A regulatory flight-path to airport recovery

A regulatory flight-path to airport recovery

As specialists in regulatory economics, we are called on to help our airport clients to understand, deal with - and, hopefully, help to shape - the regime within which they have to operate. The pandemic and its aftermath make re-shaping those regulatory arrangements critical to the sector’s survival. If aviation is to be resuscitated, the key question that needs to be answered from an economic and regulatory perspective is: how should the costs of the pandemic on the airport sector be shared? This article explores an adjustment to simplistic cost-based regulation, that would enable the pain to be spread between parties and over time.

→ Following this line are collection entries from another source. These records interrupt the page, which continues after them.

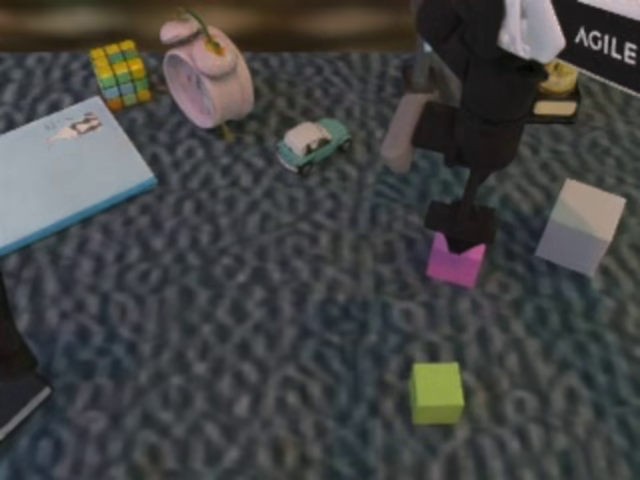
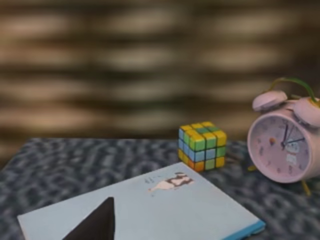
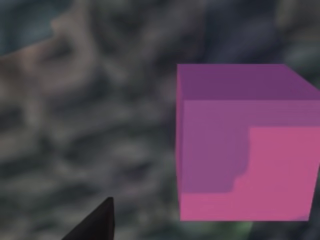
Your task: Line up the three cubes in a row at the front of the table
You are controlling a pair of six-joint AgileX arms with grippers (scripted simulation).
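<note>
The magenta-pink cube (image 1: 457,264) lies right of centre on the table (image 1: 300,330), and it fills the right wrist view (image 3: 245,145). My right gripper (image 1: 460,228) hangs open just above the cube's far edge, holding nothing; one dark fingertip (image 3: 97,225) shows beside the cube. The lime-green cube (image 1: 436,392) sits nearer the front, below the pink one. The pale lavender-white cube (image 1: 580,226) stands at the right. My left gripper (image 1: 20,385) is parked at the front left edge, open and empty, one fingertip (image 2: 97,225) over the notebook.
A light blue notebook (image 1: 65,175) lies at the back left. Behind it sit a multicoloured puzzle cube (image 1: 120,73), a pink alarm clock (image 1: 207,72) and a small teal toy car (image 1: 313,144). A yellow object (image 1: 558,80) sits behind the right arm.
</note>
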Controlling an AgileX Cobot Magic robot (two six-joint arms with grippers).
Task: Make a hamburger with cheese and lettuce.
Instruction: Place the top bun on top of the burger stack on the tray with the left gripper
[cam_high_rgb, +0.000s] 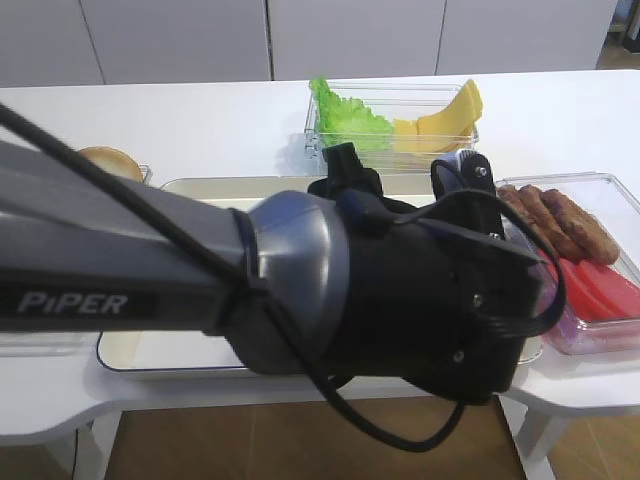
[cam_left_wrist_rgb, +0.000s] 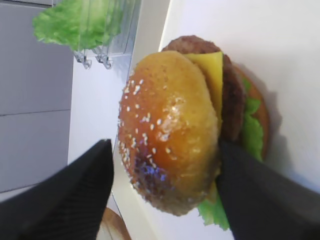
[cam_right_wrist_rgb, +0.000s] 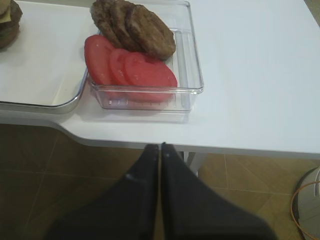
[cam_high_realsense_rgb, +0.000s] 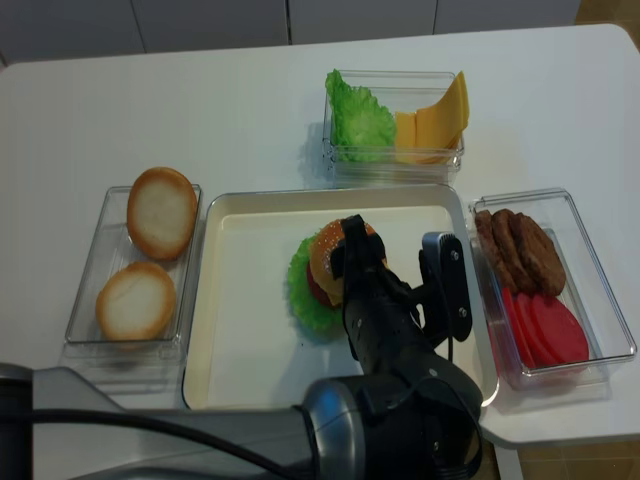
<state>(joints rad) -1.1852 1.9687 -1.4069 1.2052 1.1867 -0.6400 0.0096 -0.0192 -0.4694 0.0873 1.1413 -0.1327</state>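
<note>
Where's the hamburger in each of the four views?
Exterior high: not visible, hidden behind the left arm.
Right wrist: hamburger cut off at the top left corner, on the tray.
Left wrist: centre, sesame bun facing the camera.
Exterior high (realsense): centre of the tray, partly behind the left gripper.
Shared landmark: the container of patties and tomato slices.

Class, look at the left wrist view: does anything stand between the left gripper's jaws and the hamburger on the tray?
Nothing visible does. The left gripper has its jaws open on either side of the hamburger, straddling the sesame bun with only clear space between them.
</note>
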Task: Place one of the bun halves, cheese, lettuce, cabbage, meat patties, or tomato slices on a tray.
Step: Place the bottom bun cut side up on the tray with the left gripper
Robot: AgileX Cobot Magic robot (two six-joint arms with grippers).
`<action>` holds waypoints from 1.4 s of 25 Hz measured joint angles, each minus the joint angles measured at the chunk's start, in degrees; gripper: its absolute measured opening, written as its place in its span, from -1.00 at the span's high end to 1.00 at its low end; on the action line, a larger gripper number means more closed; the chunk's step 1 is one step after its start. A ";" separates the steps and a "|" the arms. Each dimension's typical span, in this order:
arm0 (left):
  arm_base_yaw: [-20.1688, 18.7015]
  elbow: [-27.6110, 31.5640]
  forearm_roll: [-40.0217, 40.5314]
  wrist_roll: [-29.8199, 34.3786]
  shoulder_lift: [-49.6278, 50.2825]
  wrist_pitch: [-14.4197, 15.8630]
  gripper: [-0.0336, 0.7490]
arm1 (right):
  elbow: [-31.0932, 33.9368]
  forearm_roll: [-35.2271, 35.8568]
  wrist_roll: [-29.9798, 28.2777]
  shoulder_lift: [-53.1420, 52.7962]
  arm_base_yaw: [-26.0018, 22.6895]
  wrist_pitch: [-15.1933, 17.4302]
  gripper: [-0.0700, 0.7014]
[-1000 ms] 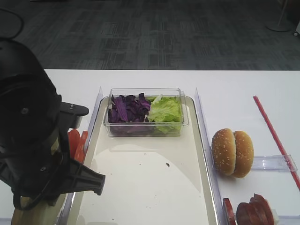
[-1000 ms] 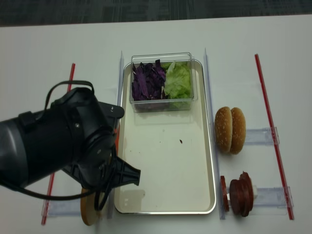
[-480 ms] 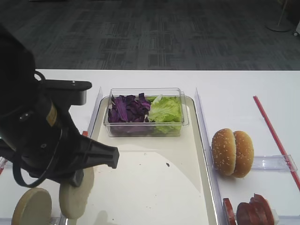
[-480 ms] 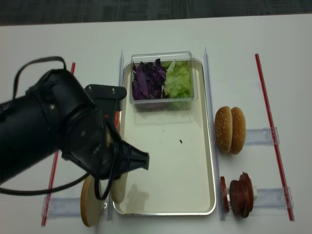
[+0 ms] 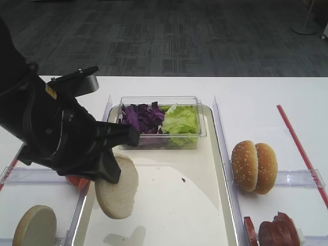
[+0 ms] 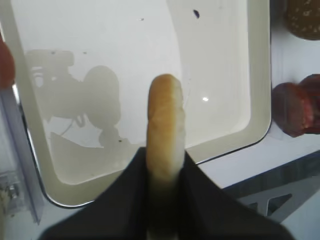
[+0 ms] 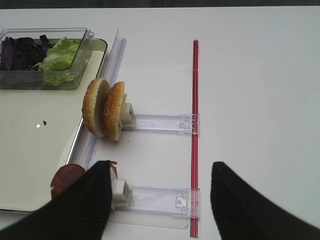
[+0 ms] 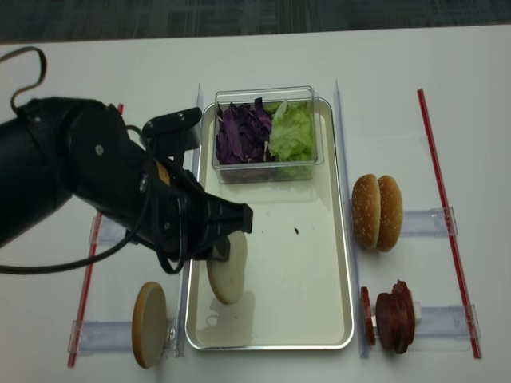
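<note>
While the tray (image 8: pixel 315 319) carries a clear tub (image 8: pixel 267 167) of cabbage (image 8: pixel 239 132) and lettuce (image 8: pixel 292 132) across its far end, the rest of its cream floor lies bare out to the raised rim, apart from a small dark speck (image 8: pixel 296 232). Clear rails run along both long sides. Sesame buns (image 8: pixel 377 212) and meat patties (image 8: pixel 394 316) stand on edge just outside the right rim; a second bun half (image 8: pixel 148 335) stands on a rail outside the near-left corner. Left gripper (image 8: pixel 223 249): jaws clamped on one bun half (image 8: pixel 228 271), held on edge, hanging over the near-left part of the tray floor, not touching it. Right gripper (image 7: pixel 160 200): fingers (image 7: pixel 85 205) spread apart, holding nothing, over bare table right of the patties.
</note>
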 joint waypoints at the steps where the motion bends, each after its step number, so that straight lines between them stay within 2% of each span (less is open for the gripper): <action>1: 0.54 0.52 -1.69 0.99 0.00 -0.42 0.69 | 0.00 0.00 0.00 0.00 0.00 0.00 -0.38; 10: 4.71 4.27 -21.06 19.12 0.00 -3.06 0.70 | 0.00 0.00 0.00 0.00 0.00 0.00 -0.38; 16: 9.37 9.93 -38.75 34.77 0.00 -3.18 0.70 | 0.00 0.00 0.00 0.00 0.00 0.00 -0.38; 19: 10.72 11.05 -41.11 37.87 0.81 -2.30 0.70 | 0.00 0.00 0.00 0.00 0.00 0.00 -0.38; 22: 11.12 11.14 -46.61 44.37 5.37 0.93 0.70 | 0.00 0.00 0.00 0.00 0.00 0.00 -0.38; 23: 11.12 11.14 -46.61 44.37 5.37 0.93 0.70 | 0.00 0.00 0.00 0.00 0.00 0.00 -0.38; 26: 11.12 11.14 -52.65 50.71 10.36 3.21 0.70 | 0.00 0.00 0.00 0.00 0.00 0.00 -0.38; 31: 11.12 11.14 -54.03 54.35 12.97 2.76 0.70 | 0.00 0.00 0.00 0.00 0.00 0.00 -0.38; 35: 11.12 11.14 -54.43 55.02 13.25 0.63 0.70 | 0.00 0.00 0.00 0.00 0.00 0.00 -0.38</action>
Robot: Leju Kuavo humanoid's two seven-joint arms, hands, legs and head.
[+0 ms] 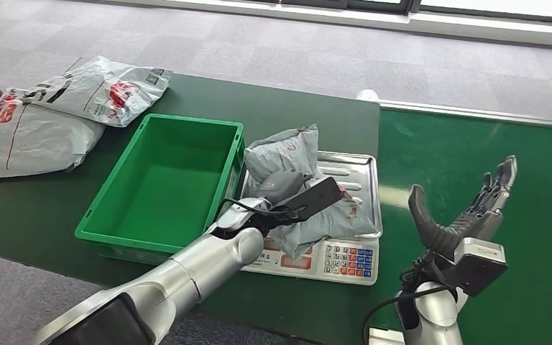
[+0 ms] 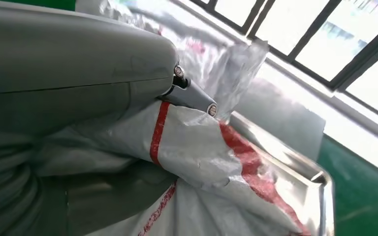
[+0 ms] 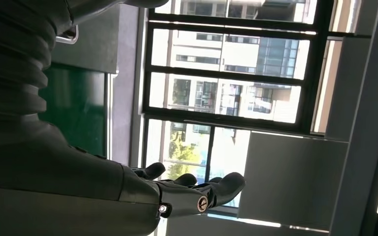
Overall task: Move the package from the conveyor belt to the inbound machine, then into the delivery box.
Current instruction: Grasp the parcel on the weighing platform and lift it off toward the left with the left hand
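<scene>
A crumpled grey package (image 1: 287,154) with red print lies on the steel tray (image 1: 363,169) of the weighing scale, the inbound machine. My left hand (image 1: 287,194) reaches over the package's near part and grips it. In the left wrist view the thumb (image 2: 128,64) presses down on the bunched plastic of the package (image 2: 202,147), with the tray rim (image 2: 320,182) beyond. Empty, the green delivery box (image 1: 165,187) stands just left of the scale. My right hand (image 1: 467,212) is raised over the green conveyor belt (image 1: 474,144), fingers spread and holding nothing; the right wrist view shows that hand (image 3: 177,191) against the windows.
Two more grey mail bags (image 1: 108,90) (image 1: 21,140) lie on the dark green table left of the box. The scale's keypad (image 1: 348,260) faces me at the table's front. A white strip edges the belt's far side.
</scene>
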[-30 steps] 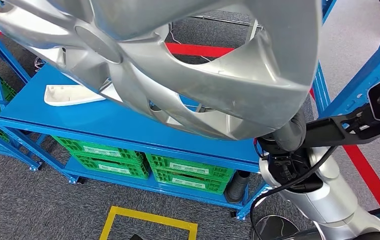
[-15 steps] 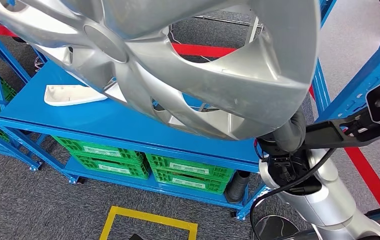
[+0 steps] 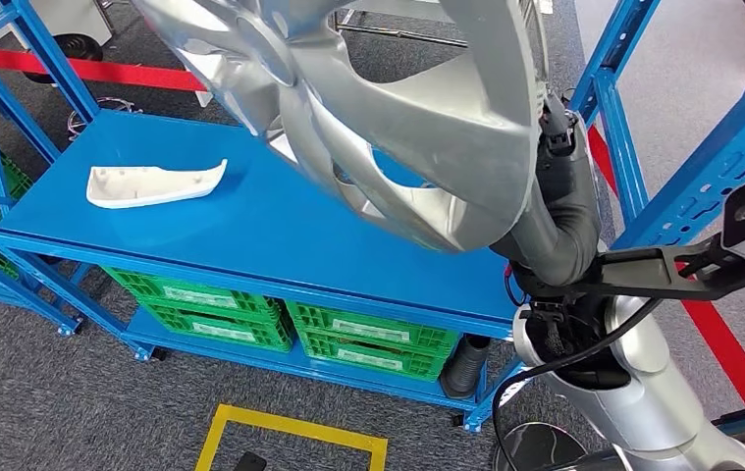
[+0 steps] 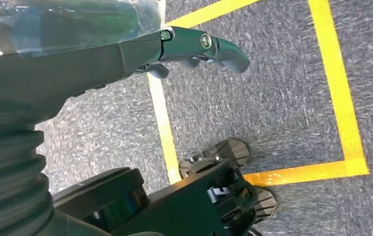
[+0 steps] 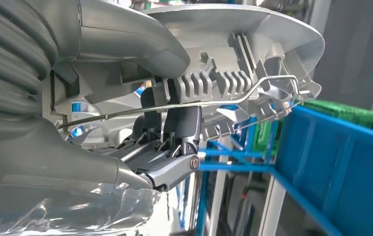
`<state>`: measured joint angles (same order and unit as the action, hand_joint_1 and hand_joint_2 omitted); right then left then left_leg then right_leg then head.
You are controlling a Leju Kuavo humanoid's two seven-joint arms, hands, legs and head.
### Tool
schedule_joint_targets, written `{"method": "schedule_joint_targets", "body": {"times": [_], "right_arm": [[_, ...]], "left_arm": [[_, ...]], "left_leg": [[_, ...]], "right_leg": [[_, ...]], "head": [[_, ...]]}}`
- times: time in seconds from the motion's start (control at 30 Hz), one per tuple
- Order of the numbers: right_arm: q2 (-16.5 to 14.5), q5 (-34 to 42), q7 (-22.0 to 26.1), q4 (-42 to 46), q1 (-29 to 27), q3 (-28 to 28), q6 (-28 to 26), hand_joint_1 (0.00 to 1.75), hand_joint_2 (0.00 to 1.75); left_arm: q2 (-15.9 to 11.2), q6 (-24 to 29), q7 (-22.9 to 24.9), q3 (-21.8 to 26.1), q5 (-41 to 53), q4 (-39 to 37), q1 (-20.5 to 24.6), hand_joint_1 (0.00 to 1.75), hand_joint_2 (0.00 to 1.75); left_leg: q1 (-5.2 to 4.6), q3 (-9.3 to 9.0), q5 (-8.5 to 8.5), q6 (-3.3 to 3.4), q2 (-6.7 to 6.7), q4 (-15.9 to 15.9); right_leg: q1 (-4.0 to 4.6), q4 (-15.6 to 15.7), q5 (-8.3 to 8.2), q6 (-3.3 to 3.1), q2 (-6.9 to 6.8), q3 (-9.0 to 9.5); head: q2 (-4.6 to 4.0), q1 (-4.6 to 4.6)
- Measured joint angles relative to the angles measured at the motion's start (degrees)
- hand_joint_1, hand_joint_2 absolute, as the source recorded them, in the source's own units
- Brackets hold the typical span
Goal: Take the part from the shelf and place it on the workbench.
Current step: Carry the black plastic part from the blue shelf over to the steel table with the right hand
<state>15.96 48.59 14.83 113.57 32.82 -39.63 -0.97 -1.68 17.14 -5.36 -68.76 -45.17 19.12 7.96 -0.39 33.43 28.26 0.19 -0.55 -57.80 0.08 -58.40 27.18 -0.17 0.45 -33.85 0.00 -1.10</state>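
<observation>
So the big silver plastic wheel cover with the curved spokes [image 3: 388, 108] is up in the air, tilted steeply, hanging above the right half of the blue metal desk [image 3: 250, 231] and not touching it. The right hand [image 5: 159, 123] has it by the rim: thick grey thumb on one face, darker fingers [image 5: 174, 147] curled up against the ribbed back side, right by the wire retaining ring. The right arm comes up from the desk's right end, with the ribbed grey wrist cover [image 3: 559, 221] bent upward just behind the cover's edge.

A white curved plastic trim piece [image 3: 152, 183] lies flat on the desk's left part, well apart from the wheel cover. Green plastic crates [image 3: 290, 329] sit on the shelf under the desk.

The left hand [image 4: 194, 46] hangs over grey carpet with yellow tape lines, fingers stretched out, nothing in it.
</observation>
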Motion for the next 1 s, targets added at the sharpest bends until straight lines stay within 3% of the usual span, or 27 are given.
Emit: {"method": "schedule_joint_targets", "body": {"times": [0.5,0.87,1.0], "right_arm": [[1.4,-4.2,-2.4,0.4,1.0,-1.3,-6.3,1.75,1.75],[2.3,-4.3,-2.7,0.3,2.0,-2.5,-7.6,1.75,1.75],[2.5,-4.3,-3.1,0.4,2.2,-2.8,-8.5,1.75,1.75]], "left_arm": [[0.5,-1.7,-0.3,2.7,-2.1,-0.6,-0.7,0.00,1.75],[0.8,-2.3,0.1,3.5,-2.1,-1.0,-0.6,0.00,1.75],[1.0,-2.4,0.4,3.5,-1.9,-1.2,-0.6,0.00,1.75]], "left_leg": [[0.00,0.00,0.01,0.00,0.00,0.0],[0.00,0.01,0.02,0.01,0.00,0.0],[0.00,-0.27,-0.36,0.89,0.00,0.5]], "right_leg": [[0.00,0.0,0.00,0.00,0.00,0.00],[0.00,0.0,0.01,0.00,0.00,0.00],[-0.22,0.5,-0.26,0.62,0.04,0.21]], "head": [[0.00,0.01],[0.00,0.01],[0.00,0.05]]}}
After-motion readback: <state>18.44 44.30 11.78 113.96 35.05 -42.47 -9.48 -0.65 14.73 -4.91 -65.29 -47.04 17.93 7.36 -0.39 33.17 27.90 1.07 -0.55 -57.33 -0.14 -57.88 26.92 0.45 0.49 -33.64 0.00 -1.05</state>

Many major European airports are suffering a huge loss in traffic, and facing uncertain prospects for 2021 and beyond. It is not uncommon to hear predictions that traffic in 2020 will turn out to have been a quarter of what it was in 2019. And while a substantial bounce-back is expected, it is plausible to think it may take three more years for traffic to recover to its pre-Covid-19 trend.

Covid two-step

In very simple terms, the impact of the pandemic on the industry can be seen as going through two distinct phases, determined by:

  • The immediate shock, during which international aviation has essentially been grounded, and
  • The knock-on effect, creating a prolonged “recovery” period during which revenues are well short of pre-Covid expectations. Together with extra infection control costs, this shortfall is quite likely to drive profitability below the level that airport businesses can sustain.

Of course this is over-simplified, and the moment we move from phase one to phase two will be geographically mixed, as some countries open up air travel sooner than others. It will not be like turning on a switch, but slow and progressive - and indeed reversible, with regional/national shut-downs occurring in response to local flare-ups or a general second wave.

Indicative modelling by Frontier suggests that losses in 2020 could wipe out up to five years of normal airport profits. But the recovery phase could be very damaging too. Under plausible assumptions, and assuming no change in regulatory policy, a further two years of normal profits in the airport industry could be wiped out over the following four years. 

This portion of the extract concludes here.